One figure is wanted here: how many lines in the entries hold the word "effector".

Segment Start: Supplied material

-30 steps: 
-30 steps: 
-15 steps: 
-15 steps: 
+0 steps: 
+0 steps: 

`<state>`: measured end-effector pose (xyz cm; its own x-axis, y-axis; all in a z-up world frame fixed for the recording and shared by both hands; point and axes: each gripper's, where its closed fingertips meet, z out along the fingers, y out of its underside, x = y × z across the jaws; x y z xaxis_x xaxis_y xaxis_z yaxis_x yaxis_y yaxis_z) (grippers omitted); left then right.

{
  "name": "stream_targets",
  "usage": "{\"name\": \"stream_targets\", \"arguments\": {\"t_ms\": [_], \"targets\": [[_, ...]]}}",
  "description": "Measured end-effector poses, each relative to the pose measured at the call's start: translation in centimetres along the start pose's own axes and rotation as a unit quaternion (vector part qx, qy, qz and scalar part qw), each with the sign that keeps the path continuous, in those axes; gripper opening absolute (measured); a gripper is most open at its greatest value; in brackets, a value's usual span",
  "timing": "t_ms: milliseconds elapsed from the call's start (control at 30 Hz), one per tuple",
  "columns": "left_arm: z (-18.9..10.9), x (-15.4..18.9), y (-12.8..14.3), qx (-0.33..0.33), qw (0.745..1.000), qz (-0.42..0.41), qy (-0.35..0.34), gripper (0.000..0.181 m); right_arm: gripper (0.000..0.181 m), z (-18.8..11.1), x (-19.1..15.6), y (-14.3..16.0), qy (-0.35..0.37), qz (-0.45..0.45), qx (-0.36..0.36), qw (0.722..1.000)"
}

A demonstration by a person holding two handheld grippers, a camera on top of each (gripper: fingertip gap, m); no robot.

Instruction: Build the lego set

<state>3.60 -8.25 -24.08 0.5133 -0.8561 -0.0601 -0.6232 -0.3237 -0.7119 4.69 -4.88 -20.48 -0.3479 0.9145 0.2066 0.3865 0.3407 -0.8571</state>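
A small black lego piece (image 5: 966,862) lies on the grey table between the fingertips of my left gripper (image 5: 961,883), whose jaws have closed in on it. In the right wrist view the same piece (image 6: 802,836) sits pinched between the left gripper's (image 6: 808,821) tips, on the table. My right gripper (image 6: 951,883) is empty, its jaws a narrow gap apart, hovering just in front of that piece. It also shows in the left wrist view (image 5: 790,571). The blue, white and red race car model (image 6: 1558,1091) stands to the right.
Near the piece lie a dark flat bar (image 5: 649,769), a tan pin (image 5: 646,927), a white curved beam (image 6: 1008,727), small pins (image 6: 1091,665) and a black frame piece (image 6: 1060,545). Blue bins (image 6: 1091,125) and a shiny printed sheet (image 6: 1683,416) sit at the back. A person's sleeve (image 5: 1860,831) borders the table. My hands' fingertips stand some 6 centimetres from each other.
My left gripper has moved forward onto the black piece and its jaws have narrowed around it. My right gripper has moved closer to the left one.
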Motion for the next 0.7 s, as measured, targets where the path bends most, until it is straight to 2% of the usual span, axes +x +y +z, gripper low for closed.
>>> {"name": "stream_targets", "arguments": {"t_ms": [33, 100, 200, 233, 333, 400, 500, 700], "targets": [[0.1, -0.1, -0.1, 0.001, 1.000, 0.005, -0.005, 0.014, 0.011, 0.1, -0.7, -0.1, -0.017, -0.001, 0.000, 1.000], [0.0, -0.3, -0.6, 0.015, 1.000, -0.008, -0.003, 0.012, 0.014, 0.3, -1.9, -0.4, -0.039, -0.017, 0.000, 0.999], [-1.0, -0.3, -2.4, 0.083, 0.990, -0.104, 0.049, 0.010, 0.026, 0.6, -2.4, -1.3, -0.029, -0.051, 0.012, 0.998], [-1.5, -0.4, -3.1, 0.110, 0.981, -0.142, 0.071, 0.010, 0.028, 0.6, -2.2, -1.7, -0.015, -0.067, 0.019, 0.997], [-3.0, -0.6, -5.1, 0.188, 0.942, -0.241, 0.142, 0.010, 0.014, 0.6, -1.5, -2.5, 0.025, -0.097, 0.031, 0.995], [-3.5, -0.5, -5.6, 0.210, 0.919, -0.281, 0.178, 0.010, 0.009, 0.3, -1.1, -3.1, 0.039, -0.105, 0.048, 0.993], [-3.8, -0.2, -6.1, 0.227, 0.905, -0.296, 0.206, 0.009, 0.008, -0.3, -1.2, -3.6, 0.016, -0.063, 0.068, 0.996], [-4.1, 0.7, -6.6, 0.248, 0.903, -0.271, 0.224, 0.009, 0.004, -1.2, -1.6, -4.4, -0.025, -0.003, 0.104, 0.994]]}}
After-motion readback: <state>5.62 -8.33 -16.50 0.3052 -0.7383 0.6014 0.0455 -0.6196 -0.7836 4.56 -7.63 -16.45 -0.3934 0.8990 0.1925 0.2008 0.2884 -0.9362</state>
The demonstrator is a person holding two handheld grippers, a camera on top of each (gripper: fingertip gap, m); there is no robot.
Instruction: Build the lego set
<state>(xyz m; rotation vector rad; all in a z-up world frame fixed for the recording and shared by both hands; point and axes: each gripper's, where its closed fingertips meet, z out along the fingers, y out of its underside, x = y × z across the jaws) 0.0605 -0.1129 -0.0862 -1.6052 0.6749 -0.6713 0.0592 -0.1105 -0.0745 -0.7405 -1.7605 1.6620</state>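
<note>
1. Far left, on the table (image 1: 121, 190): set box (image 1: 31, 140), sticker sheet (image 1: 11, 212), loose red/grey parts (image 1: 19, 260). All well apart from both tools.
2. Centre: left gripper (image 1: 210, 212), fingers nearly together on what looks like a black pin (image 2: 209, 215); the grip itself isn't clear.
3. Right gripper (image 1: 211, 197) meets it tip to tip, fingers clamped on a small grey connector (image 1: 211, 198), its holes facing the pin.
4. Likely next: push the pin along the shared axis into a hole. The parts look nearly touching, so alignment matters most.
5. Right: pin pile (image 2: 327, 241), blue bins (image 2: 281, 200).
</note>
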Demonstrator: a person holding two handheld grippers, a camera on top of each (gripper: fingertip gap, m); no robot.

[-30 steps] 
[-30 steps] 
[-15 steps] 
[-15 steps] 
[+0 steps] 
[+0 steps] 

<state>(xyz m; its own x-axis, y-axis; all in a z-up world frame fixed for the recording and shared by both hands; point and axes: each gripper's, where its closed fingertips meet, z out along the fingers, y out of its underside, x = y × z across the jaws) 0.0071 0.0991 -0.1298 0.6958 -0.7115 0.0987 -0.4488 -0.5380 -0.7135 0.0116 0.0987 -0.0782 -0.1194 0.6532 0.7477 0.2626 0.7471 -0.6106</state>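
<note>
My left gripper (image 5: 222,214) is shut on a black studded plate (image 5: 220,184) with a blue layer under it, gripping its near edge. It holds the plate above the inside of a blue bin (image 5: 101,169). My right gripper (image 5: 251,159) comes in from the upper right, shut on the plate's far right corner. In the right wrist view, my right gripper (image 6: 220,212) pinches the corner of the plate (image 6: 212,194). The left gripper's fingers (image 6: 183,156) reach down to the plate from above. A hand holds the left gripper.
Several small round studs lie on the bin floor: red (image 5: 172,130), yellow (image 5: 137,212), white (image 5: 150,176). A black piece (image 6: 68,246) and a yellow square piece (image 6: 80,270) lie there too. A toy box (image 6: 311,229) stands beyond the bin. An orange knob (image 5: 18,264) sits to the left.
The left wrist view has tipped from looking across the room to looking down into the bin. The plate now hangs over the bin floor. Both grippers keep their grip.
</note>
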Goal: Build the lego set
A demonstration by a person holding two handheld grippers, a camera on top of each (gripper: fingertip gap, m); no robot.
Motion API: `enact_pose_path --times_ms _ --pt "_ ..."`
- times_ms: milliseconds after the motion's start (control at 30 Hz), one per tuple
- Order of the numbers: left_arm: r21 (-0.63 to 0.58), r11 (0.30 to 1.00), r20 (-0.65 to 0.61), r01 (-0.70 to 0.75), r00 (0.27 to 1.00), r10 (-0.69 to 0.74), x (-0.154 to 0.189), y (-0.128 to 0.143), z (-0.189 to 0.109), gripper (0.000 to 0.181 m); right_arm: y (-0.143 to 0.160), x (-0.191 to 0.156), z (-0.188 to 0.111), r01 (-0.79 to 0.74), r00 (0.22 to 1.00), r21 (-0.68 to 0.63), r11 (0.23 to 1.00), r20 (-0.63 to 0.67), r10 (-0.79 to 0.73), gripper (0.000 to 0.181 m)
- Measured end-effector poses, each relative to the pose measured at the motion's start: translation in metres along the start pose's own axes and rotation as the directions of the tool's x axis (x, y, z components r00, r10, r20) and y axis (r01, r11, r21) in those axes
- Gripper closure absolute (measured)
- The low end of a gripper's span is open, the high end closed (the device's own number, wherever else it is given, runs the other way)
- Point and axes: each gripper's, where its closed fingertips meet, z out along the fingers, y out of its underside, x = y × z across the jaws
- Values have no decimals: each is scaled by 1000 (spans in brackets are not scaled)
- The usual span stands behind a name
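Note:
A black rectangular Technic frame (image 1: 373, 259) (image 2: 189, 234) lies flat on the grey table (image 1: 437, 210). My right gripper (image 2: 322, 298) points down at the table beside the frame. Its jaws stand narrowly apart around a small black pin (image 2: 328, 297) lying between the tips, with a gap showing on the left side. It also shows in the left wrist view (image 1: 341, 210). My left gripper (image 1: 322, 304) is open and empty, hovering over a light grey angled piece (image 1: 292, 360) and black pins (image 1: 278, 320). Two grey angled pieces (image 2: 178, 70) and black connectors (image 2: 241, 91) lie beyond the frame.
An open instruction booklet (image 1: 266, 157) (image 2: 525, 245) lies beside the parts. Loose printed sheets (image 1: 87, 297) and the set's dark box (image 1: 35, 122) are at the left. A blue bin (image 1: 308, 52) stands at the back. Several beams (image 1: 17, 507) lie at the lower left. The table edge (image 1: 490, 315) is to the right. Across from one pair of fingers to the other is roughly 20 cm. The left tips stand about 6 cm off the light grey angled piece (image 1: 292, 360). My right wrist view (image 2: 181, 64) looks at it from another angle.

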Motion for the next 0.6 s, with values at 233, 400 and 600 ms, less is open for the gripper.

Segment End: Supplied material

Task answer
3